Extracted records

++++++++++

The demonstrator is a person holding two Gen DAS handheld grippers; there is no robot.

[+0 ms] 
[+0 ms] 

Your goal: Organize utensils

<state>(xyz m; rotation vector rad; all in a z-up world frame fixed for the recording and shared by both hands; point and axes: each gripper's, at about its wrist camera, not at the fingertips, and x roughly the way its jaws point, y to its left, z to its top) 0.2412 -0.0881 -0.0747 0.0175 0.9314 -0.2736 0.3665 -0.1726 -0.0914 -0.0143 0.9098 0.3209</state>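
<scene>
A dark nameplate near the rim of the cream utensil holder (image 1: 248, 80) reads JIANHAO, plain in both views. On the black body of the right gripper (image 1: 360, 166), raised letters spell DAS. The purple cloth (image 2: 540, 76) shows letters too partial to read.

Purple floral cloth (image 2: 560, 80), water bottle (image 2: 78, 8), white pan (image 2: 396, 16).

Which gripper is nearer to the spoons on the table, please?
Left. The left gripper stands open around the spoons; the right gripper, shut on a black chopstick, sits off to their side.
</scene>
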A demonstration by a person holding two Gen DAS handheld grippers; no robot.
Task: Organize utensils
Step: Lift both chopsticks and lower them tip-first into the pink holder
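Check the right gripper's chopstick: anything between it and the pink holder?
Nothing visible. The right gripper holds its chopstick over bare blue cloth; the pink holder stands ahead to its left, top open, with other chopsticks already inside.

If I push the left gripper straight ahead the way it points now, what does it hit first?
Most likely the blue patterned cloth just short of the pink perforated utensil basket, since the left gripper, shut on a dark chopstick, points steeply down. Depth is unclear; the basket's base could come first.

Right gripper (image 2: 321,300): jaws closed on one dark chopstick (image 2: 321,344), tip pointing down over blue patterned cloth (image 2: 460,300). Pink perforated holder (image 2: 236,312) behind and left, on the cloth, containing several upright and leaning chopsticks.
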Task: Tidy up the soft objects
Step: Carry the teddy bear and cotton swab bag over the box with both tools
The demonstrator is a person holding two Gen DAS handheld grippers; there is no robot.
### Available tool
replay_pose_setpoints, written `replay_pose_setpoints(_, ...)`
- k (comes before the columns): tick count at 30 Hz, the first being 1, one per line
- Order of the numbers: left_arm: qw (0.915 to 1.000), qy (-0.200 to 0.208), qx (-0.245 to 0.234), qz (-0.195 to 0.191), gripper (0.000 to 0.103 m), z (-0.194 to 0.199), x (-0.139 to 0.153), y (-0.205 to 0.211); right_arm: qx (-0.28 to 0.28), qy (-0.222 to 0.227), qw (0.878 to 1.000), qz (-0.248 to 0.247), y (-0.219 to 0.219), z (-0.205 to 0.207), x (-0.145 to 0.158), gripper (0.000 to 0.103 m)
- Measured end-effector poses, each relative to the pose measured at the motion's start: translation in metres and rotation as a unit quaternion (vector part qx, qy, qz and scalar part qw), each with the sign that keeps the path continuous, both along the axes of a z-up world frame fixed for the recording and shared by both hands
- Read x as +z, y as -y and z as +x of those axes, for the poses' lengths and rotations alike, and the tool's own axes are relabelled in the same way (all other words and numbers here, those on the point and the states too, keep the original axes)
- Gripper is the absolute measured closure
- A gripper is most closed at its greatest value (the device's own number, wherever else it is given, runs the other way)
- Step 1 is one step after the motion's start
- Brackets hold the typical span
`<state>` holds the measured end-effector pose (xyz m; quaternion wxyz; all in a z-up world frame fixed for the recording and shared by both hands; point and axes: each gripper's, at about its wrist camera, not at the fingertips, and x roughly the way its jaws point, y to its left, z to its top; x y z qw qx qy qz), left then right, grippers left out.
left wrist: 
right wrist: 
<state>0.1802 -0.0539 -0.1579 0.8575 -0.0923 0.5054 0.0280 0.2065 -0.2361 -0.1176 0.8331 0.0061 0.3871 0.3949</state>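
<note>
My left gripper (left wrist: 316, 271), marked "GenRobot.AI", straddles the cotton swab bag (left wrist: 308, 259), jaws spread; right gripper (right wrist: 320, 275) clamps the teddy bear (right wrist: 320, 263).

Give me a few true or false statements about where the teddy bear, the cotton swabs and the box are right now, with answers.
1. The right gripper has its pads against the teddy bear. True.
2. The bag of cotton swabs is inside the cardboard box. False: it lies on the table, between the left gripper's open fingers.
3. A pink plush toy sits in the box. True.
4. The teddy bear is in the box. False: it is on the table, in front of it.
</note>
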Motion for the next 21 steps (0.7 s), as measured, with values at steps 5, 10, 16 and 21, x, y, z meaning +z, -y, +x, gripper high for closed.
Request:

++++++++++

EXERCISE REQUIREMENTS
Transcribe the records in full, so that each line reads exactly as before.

YOUR SOLUTION
The demonstrator is a person holding two Gen DAS handheld grippers; there is no robot.

[+0 ms] 
[+0 ms] 

Your goal: Organize utensils

<state>(xyz m; rotation vector rad; all in a z-up world frame fixed for the recording and shared by both hands; point and axes: each gripper's, at about its wrist camera, not at the fingertips, and x roughly the way its jaws point, y to its left, z to its top) 0.2412 -0.0881 -0.0747 0.0175 0.9314 -0.2736 0.3665 -0.1726 -0.0914 -0.0143 0.9098 0.3209</state>
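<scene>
A dark nameplate near the rim of the cream utensil holder (image 1: 248, 80) reads JIANHAO, plain in both views. On the black body of the right gripper (image 1: 360, 166), raised letters spell DAS. The purple cloth (image 2: 540, 76) shows letters too partial to read.

Purple floral cloth (image 2: 560, 80), water bottle (image 2: 78, 8), white pan (image 2: 396, 16).

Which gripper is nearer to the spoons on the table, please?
Left. The left gripper stands open around the spoons; the right gripper, shut on a black chopstick, sits off to their side.
</scene>
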A demonstration by a person holding two Gen DAS handheld grippers; no robot.
Task: Organize utensils
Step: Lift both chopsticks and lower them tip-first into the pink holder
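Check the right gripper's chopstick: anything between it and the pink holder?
Nothing visible. The right gripper holds its chopstick over bare blue cloth; the pink holder stands ahead to its left, top open, with other chopsticks already inside.

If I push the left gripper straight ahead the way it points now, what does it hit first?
Most likely the blue patterned cloth just short of the pink perforated utensil basket, since the left gripper, shut on a dark chopstick, points steeply down. Depth is unclear; the basket's base could come first.

Right gripper (image 2: 321,300): jaws closed on one dark chopstick (image 2: 321,344), tip pointing down over blue patterned cloth (image 2: 460,300). Pink perforated holder (image 2: 236,312) behind and left, on the cloth, containing several upright and leaning chopsticks.
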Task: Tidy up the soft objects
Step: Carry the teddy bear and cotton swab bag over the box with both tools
The demonstrator is a person holding two Gen DAS handheld grippers; there is no robot.
### Available tool
replay_pose_setpoints, written `replay_pose_setpoints(_, ...)`
- k (comes before the columns): tick count at 30 Hz, the first being 1, one per line
- Order of the numbers: left_arm: qw (0.915 to 1.000), qy (-0.200 to 0.208), qx (-0.245 to 0.234), qz (-0.195 to 0.191), gripper (0.000 to 0.103 m), z (-0.194 to 0.199), x (-0.139 to 0.153), y (-0.205 to 0.211); right_arm: qx (-0.28 to 0.28), qy (-0.222 to 0.227), qw (0.878 to 1.000), qz (-0.248 to 0.247), y (-0.219 to 0.219), z (-0.205 to 0.207), x (-0.145 to 0.158), gripper (0.000 to 0.103 m)
- Measured end-effector poses, each relative to the pose measured at the motion's start: translation in metres and rotation as a unit quaternion (vector part qx, qy, qz and scalar part qw), each with the sign that keeps the path continuous, both along the axes of a z-up world frame fixed for the recording and shared by both hands
- Read x as +z, y as -y and z as +x of those axes, for the poses' lengths and rotations alike, and the tool's own axes are relabelled in the same way (all other words and numbers here, those on the point and the states too, keep the original axes)
- Gripper is the absolute measured closure
- A gripper is most closed at its greatest value (the device's own number, wherever else it is given, runs the other way)
- Step 1 is one step after the motion's start
- Brackets hold the typical span
`<state>` holds the measured end-effector pose (xyz m; quaternion wxyz; all in a z-up world frame fixed for the recording and shared by both hands; point and axes: each gripper's, at about its wrist camera, not at the fingertips, and x roughly the way its jaws point, y to its left, z to its top; x y z qw qx qy qz), left then right, grippers left out.
left wrist: 
right wrist: 
<state>0.1802 -0.0539 -0.1579 0.8575 -0.0923 0.5054 0.0280 0.2065 -0.2361 -0.1176 0.8331 0.0061 0.3871 0.3949</state>
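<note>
My left gripper (left wrist: 316, 271), marked "GenRobot.AI", straddles the cotton swab bag (left wrist: 308, 259), jaws spread; right gripper (right wrist: 320, 275) clamps the teddy bear (right wrist: 320, 263).

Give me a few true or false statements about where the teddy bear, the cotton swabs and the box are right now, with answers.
1. The right gripper has its pads against the teddy bear. True.
2. The bag of cotton swabs is inside the cardboard box. False: it lies on the table, between the left gripper's open fingers.
3. A pink plush toy sits in the box. True.
4. The teddy bear is in the box. False: it is on the table, in front of it.
</note>
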Motion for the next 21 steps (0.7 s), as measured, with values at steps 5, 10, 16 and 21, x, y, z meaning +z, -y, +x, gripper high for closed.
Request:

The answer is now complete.